Suivre l'étoile donne de l'imagination pour être présents
La conjoncture déplorable créée par les événements n'a fait que durcir les problèmes notamment au niveau santé. Difficulté de trouver du sang pour les transfusions, les donneurs sont rares car les gens fatigués et peu nourris hésitent à donner leur sang. Le Centre de Transfusion Sanguine est souvent en rupture de stock pour les poches à prélèvement ou les réactifs ou... Nous les dépannons à l'occasion mais nos moyens sont faibles. Robert fait un gros travail de sensibilisation pour créer des groupes de donneurs bénévoles dans les quartiers proches. Recrudescence de la tuberculose liée à une alimentation trop minimale dans la plupart des familles, augmentation du nombre de cas de malnutrition grave (Kwashiorkor notamment: 220 en 2002 pour 3 90 dans les 11 premiers mois de 2003). A ce jour, nous avons accueilli plus de 5.000 nouveaux enfants dans notre centre dont plus de la moitié souffrent de malnutrition grave.
L'UNICEF a lancé un programme pour l'aide " aux orphelins et aux enfants vulnérables " et nous demande d'y participer. Cependant, les conditions sont telles que cela met en péril notre mode de fonctionnement habituel. Leurs critères, même bien intentionnés, ne tiennent pas compte de l'organisation des centres avec lesquels ils veulent travailler. Aucune part n'est prévue dans ces projets pour compenser le surcroît de travail. Il nous faut beaucoup discuter pour arriver à un compromis et à un respect de notre identité.

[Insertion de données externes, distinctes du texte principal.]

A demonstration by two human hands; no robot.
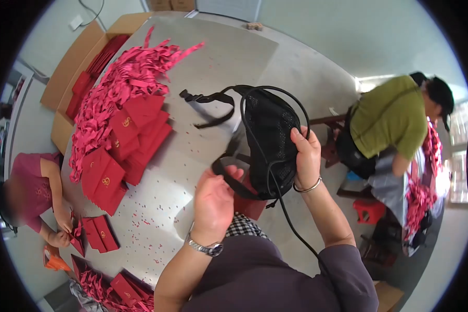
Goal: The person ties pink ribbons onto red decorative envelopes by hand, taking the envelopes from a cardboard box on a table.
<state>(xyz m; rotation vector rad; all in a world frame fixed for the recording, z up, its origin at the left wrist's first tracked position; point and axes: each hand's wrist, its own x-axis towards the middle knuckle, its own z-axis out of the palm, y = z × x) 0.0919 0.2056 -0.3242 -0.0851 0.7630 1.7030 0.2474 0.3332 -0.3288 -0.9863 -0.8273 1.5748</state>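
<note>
A black mesh waist bag (273,135) hangs in front of me over the table's edge. My right hand (308,158) grips its right side, thumb on top, with a black cable (291,226) looping around the bag and running down towards my right sleeve. My left hand (215,200) is closed around a black strap (236,182) at the bag's lower left. Another strap with a buckle (192,96) dangles free at the upper left, over the table.
The grey table (192,151) holds a heap of pink ribbons (130,78), red envelope-like pouches (106,179) and scattered confetti-like bits. A person in maroon (34,182) handles a red pouch at the left. Another person in green (390,117) sits at the right, beside a red stool (369,211).
</note>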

Suivre l’étoile aide à tenir à notre identité propre.
Le domaine de l'éducation est aussi durement touché. Certaines écoles n'ont fonctionné que deux mois. Malgré l'absence de cours, les examens ont été programmés à des dates différentes selon les régions: juillet à Bangui, octobre dans les zones La rentrée scolaire est reportée au 17 novembre. C'est une préoccupation majeure des familles de donner une éducation à leurs enfants et parfois, vu le manque d'argent, un seul sera inscrit et pourra profiter de cette formation. Le gouvernement demande aux Eglises de rouvrir des écoles.
Un des premiers travaux du nouveau gouvernement a été la recherche de la réconciliation par la mise en place d'un " Dialogue national " réunissant partis politiques, Eglises, sociétés civiles... Beaucoup de choses
ont pu y être exprimées, les réalisations sont à suivre.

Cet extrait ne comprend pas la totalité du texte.